L’emplacement des forêts, clé de leur efficacité climatique

Une nouvelle recherche publiée dans Communications Earth and Environment montre que planter des arbres pour ralentir le changement climatique ne fonctionne que si ces arbres sont placés dans des zones optimales, principalement les régions tropicales et subtropicales. En revanche, planter des forêts dans des zones comme l’Alaska, la Sibérie ou une grande partie des États-Unis pourrait, à l’inverse, accélérer le réchauffement.

Des idées reçues remises en cause

Nora Fahrenbach, autrice principale de l’étude et chercheuse postdoctorale à l’ETH Zurich, souligne que la croyance selon laquelle « plus il y a d’arbres, mieux c’est » est erronée. « Nous allons planter un billion d’arbres, ou plus, et cela va nous apporter plus de fraîcheur, n’est-ce pas ? » explique-t-elle. « Or, nos travaux démontrent que ce n’est pas le cas. »

Trois scénarios comparés

Les chercheurs ont analysé trois scénarios de reforestation en comparant leurs effets sur les températures locales et mondiales :

  • Scénario 1 : Reboisement de 926 millions d’hectares, principalement dans les tropiques, entraînant un refroidissement de 0,25°C d’ici 2100.
  • Scénario 2 : Reboisement de 894 millions d’hectares, incluant des zones tempérées et polaires du Nord, avec un refroidissement de seulement 0,13°C.
  • Scénario 3 : Reboisement stratégique de 440 millions d’hectares, principalement en zones tropicales et subtropicales, atteignant également un refroidissement de 0,13°C.

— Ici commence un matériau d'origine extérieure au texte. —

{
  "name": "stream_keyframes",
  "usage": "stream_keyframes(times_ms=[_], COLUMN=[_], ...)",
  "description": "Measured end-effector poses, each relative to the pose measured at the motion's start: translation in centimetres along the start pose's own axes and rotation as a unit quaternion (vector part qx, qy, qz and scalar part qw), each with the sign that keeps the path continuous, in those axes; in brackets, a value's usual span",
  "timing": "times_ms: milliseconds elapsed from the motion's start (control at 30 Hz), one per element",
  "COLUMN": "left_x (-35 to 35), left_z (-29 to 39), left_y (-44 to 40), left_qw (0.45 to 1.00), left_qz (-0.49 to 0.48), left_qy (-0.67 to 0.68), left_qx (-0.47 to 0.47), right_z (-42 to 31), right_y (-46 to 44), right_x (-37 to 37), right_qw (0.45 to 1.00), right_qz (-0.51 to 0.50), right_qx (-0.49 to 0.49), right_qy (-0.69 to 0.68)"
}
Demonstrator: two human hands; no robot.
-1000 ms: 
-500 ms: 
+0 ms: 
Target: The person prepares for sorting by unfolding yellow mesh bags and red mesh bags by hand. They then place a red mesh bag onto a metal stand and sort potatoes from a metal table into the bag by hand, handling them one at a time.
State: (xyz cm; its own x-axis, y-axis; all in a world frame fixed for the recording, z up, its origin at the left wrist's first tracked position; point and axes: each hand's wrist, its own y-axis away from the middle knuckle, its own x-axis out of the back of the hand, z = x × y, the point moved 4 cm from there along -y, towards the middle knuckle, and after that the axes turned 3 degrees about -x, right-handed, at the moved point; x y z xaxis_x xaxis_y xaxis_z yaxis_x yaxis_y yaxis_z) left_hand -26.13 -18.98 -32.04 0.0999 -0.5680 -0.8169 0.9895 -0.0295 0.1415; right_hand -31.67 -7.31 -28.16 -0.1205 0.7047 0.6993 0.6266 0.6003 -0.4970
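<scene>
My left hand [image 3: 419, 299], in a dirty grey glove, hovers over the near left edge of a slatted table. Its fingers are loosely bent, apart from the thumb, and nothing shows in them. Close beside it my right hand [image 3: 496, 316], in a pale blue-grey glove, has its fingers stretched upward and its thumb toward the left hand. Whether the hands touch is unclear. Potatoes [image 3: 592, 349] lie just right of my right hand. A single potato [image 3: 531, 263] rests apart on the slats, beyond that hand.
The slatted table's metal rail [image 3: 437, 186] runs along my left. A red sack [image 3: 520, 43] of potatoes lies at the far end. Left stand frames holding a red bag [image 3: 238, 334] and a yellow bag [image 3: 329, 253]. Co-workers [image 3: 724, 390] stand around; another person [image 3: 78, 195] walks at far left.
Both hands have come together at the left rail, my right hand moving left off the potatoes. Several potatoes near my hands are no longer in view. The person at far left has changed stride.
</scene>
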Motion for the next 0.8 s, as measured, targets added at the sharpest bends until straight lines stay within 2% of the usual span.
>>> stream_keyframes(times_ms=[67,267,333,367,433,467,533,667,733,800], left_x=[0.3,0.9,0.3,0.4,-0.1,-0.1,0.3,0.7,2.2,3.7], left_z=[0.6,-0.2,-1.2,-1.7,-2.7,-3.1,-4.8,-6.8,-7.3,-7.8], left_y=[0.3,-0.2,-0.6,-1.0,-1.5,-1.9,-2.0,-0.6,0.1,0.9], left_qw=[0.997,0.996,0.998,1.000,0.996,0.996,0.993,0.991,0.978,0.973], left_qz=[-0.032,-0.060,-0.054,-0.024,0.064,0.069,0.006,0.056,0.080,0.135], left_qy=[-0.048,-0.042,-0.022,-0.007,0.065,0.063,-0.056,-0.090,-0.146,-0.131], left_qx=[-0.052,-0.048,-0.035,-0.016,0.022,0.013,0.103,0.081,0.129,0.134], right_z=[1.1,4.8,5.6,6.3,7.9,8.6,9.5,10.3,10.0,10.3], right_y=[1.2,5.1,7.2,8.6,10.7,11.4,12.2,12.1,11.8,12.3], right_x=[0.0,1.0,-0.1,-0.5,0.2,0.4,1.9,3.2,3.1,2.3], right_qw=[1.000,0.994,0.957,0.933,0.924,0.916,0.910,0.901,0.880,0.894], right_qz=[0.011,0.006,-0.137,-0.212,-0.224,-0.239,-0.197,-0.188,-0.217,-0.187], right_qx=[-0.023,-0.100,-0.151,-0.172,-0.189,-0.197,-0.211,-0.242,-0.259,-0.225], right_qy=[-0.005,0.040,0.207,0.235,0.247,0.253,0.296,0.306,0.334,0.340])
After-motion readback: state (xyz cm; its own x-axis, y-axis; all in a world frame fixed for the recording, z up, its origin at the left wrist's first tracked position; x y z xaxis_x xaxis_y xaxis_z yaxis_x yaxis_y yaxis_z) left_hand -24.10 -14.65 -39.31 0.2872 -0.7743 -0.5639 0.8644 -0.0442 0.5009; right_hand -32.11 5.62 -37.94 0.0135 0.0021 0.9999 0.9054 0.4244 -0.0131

Ces résultats suggèrent que la géographie compte plus que la superficie pour maximiser les bénéfices climatiques de la reforestation.

Des effets locaux et globaux

Les modèles ont été simulés avec les mêmes paramètres : plantation entre 2015 et 2070, suivie d’une stabilisation jusqu’en 2100. Les chercheurs ont identifié des opportunités de reforestation dans des régions comme l’est des États-Unis, l’Amazonie, le bassin du Congo et l’est de la Chine. En revanche, les zones polaires de l’hémisphère Nord se sont révélées peu efficaces.

« Planter des arbres dans une région ne modifie pas seulement la température locale, mais a des répercussions à l’échelle mondiale. »

Les effets observés s’expliquent par deux mécanismes :

  • Effets biogéochimiques : absorption du CO₂ par les arbres.
  • Effets biogéophysiques : modification de la surface terrestre, comme la réduction de l’albédo (capacité à réfléchir la lumière) dans les zones enneigées, ce qui augmente l’absorption de chaleur.

Ces changements locaux peuvent influencer les courants atmosphériques et océaniques, créant des effets en cascade à l’échelle planétaire.

Une approche nuancée pour les solutions climatiques

Cette étude met en lumière la nécessité de repenser les stratégies de reforestation. Plutôt que de se concentrer uniquement sur le nombre d’arbres plantés, il est crucial de choisir des zones stratégiques pour maximiser l’impact positif sur le climat.